At around 40,000 km (29,000 miles) in length, it includes the volcanoes along the Andes Mountains, the western side of North America, the Aleutian Islands, the islands of Japan and south-east Asia, and New Zealand.

An Uninterrupted Path of Volcanoes from South America to New Zealand

The majority of it is formed by a line of subduction faults, where one tectonic plate is forced under another, creating conditions that are ripe for volcano formation.

Three-quarters of the Earth’s volcanoes are located along the Ring of Fire, and 90% of all earthquakes around the world occur at these tectonic plate boundaries, many of which are among the most destructive ever recorded. 

The Cascadia Subduction Zone, located in the U.S. Pacific Northwest and southwestern British Columbia, has hosted magnitude ≥8.0 megathrust earthquakes in the geologic past, a future earthquake is imminent, and the potential impacts could cripple the region. Subduction zone earthquakes represent some of the most devastating natural hazards on Earth.
The Cascadia Subduction Zone, located in the U.S. Pacific Northwest and southwestern British Columbia, has hosted magnitude ≥8.0 megathrust earthquakes in the geologic past, a future earthquake is imminent, and the potential impacts could cripple the region. Subduction zone earthquakes represent some of the most devastating natural hazards on Earth. Image: USGS, public domain.
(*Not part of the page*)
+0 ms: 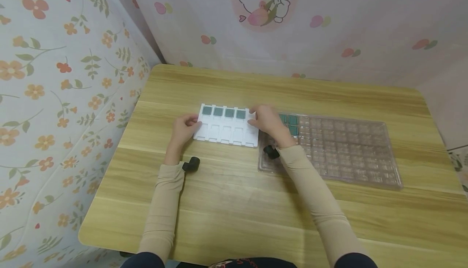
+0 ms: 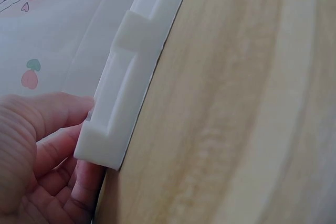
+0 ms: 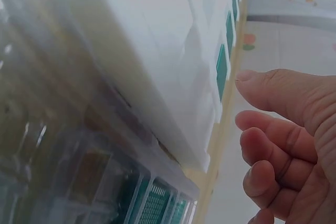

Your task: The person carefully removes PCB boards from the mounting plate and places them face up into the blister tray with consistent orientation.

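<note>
We see the left grip [image 1: 184, 129] pinching the left end of a white slotted tray [image 1: 221, 122] between thumb and curled fingers. Our right grip [image 1: 268, 119] holds nothing, thumb parted from loosely curled fingers, at the tray's right end; contact we cannot tell. Between the grips, we count four green square chips [image 1: 229, 113]. Under and right of the right grip, a clear compartment tray [image 1: 351, 150] on the table [image 1: 234, 203] carries more green chips [image 1: 293, 120].
</note>
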The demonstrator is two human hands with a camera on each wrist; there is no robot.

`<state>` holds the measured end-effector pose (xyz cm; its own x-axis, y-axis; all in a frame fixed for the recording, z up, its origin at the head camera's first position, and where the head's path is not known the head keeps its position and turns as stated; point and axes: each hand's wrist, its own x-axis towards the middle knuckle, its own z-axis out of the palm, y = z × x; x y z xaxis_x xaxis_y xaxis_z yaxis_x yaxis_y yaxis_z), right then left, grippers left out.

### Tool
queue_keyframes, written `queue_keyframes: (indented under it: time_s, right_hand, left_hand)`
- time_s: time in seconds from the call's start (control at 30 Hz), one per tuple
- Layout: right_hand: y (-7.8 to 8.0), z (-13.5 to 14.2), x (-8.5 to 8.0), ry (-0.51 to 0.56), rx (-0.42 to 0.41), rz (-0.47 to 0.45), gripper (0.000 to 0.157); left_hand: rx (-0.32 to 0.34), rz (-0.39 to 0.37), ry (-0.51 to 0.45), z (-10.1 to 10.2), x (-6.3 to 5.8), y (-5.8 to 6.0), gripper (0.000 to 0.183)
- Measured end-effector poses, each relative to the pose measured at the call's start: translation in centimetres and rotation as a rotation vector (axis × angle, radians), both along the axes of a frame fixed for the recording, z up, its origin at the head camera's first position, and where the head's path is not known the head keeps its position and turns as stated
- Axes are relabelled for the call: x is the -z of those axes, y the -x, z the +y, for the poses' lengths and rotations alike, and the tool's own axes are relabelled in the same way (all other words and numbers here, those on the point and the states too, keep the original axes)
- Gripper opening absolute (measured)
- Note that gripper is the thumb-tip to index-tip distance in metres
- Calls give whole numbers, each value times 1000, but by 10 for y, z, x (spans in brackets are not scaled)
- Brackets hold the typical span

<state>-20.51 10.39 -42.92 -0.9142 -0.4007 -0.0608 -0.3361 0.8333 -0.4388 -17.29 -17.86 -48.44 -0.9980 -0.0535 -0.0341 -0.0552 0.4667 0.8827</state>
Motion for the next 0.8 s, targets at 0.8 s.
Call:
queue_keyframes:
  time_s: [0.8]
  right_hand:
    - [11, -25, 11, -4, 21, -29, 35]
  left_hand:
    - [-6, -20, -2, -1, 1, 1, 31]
At a subduction plate boundary, two tectonic plates collide with one another, resulting in the heavier plate (usually a lower, oceanic one) being dragged underneath. As the plate is plunged down into a layer of the mantle beneath named the asthenosphere, it comes under great pressure from both the weight of the plate above and the hot mantle itself. The melting of the plate forces magma upward through cracks in the Earth’s crust, which erupts explosively as a volcanic eruption.

Since the majority of the Pacific Ocean is surrounded by these types of tectonic plate boundaries, this explains why an almost uninterrupted path of volcanoes occurs from South America along to New Zealand. 
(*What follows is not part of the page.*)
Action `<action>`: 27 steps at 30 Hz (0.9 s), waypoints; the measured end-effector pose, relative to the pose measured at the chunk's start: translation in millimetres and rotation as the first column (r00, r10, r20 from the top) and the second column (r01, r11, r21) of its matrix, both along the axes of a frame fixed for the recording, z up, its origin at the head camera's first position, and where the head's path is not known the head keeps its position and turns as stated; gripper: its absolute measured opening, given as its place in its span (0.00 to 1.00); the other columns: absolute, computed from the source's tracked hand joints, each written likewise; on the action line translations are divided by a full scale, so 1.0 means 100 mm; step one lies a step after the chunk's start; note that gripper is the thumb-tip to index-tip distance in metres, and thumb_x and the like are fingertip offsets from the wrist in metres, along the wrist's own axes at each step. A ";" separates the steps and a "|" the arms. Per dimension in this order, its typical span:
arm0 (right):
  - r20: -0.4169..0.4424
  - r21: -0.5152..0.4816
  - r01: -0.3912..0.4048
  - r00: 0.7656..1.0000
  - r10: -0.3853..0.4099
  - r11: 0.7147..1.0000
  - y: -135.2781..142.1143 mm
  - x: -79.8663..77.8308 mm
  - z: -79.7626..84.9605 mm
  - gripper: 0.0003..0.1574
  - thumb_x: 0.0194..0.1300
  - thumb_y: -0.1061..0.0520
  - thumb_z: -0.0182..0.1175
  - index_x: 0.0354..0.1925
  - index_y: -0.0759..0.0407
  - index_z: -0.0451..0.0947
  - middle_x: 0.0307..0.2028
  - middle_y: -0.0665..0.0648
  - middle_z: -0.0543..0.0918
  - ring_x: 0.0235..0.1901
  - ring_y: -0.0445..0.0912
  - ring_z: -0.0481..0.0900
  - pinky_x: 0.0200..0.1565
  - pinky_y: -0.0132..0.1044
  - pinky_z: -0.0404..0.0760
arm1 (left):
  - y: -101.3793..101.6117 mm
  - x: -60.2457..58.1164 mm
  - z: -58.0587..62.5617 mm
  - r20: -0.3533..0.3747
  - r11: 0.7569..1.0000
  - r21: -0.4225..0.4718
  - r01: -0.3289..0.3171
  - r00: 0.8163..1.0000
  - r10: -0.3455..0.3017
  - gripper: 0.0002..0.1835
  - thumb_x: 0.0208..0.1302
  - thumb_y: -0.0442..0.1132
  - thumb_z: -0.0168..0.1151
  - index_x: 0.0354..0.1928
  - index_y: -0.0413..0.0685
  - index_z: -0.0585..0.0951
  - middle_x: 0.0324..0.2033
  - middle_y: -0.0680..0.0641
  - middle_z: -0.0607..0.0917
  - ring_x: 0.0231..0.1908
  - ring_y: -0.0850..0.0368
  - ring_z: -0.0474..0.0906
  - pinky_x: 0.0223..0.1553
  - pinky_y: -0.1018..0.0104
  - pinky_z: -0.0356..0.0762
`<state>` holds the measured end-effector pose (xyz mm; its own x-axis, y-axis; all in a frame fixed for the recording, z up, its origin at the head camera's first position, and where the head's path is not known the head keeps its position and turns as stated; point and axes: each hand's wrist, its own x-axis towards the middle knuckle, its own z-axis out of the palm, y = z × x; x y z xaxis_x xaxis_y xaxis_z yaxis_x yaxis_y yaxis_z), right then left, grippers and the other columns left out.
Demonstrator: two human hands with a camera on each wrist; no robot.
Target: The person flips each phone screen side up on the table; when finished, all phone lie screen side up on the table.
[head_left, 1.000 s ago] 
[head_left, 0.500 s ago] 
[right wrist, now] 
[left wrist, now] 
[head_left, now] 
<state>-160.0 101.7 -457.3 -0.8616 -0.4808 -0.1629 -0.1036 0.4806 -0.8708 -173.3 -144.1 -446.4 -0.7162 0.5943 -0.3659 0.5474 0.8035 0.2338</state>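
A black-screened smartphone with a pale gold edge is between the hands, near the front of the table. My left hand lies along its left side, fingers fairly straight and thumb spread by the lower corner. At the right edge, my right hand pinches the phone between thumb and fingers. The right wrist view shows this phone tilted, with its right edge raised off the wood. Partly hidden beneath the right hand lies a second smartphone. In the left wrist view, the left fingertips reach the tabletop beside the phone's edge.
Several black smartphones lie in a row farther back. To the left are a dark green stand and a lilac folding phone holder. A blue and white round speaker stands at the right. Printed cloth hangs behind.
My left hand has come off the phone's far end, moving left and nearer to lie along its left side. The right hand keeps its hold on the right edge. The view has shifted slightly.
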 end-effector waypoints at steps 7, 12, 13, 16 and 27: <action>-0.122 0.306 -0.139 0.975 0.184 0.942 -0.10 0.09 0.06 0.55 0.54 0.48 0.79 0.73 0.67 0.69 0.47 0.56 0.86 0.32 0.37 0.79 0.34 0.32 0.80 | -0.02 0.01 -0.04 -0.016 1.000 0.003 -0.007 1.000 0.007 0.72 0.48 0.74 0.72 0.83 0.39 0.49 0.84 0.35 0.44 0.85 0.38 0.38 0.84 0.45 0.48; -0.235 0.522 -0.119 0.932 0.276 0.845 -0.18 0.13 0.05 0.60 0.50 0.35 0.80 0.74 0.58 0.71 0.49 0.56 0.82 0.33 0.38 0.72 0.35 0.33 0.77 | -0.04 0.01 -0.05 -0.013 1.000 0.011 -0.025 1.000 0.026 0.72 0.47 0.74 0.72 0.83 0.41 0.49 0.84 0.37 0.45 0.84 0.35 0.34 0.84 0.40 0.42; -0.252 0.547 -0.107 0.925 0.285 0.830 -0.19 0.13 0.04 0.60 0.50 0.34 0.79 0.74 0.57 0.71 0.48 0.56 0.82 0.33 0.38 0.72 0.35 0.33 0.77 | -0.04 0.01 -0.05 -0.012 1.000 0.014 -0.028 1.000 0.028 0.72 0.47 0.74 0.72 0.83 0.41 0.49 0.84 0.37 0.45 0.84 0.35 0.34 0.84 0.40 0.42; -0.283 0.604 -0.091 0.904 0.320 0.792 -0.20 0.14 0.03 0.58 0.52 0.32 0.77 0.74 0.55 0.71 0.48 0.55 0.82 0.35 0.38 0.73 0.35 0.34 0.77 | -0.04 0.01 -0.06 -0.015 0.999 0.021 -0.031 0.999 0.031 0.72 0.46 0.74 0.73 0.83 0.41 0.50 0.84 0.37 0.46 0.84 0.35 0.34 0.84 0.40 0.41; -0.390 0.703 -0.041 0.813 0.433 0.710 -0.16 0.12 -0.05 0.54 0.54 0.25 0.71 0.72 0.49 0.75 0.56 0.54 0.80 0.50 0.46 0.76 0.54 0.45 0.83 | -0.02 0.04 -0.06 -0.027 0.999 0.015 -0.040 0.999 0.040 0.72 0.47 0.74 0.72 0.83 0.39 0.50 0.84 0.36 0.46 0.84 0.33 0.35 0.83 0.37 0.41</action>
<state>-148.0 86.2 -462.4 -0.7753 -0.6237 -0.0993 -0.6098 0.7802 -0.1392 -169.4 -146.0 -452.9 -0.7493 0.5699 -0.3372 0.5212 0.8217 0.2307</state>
Tectonic Processes in the Pacific

The tectonic processes around the Pacific have shaped its surrounding continental edges, and explain the reason for many of the islands along the side of the western and northern Pacific. Although the Andes Mountain Range is primarily the result of subduction-related uplift, volcanoes have also shaped the range, including peaks such as Copahue, the Nevados de Chillán group and many others in Ecuador and Colombia.

In late November 2013, volcanic activity along the western fringe of the Pacific "Ring of Fire" gave rise to a little island.
In late November 2013, volcanic activity along the western fringe of the Pacific “Ring of Fire” gave rise to a little island. Image: NASA

The Cascade Range in the Pacific Northwest also consists of a number of volcanoes, including Mount St. Helens and Mount Rainier.

Additionally, entire island chains and countries owe their existence to the Ring of Fire; large parts of the Aleutian archipelago, Japan, the Philippines and New Zealand are the result of volcanic action. 

Distribution of Volcanoes Around the Ring of Fire

The distribution of volcanoes around the Ring of Fire is not evenly distributed, and there are various sections along it where volcanic and seismic activity is more pronounced than in other places.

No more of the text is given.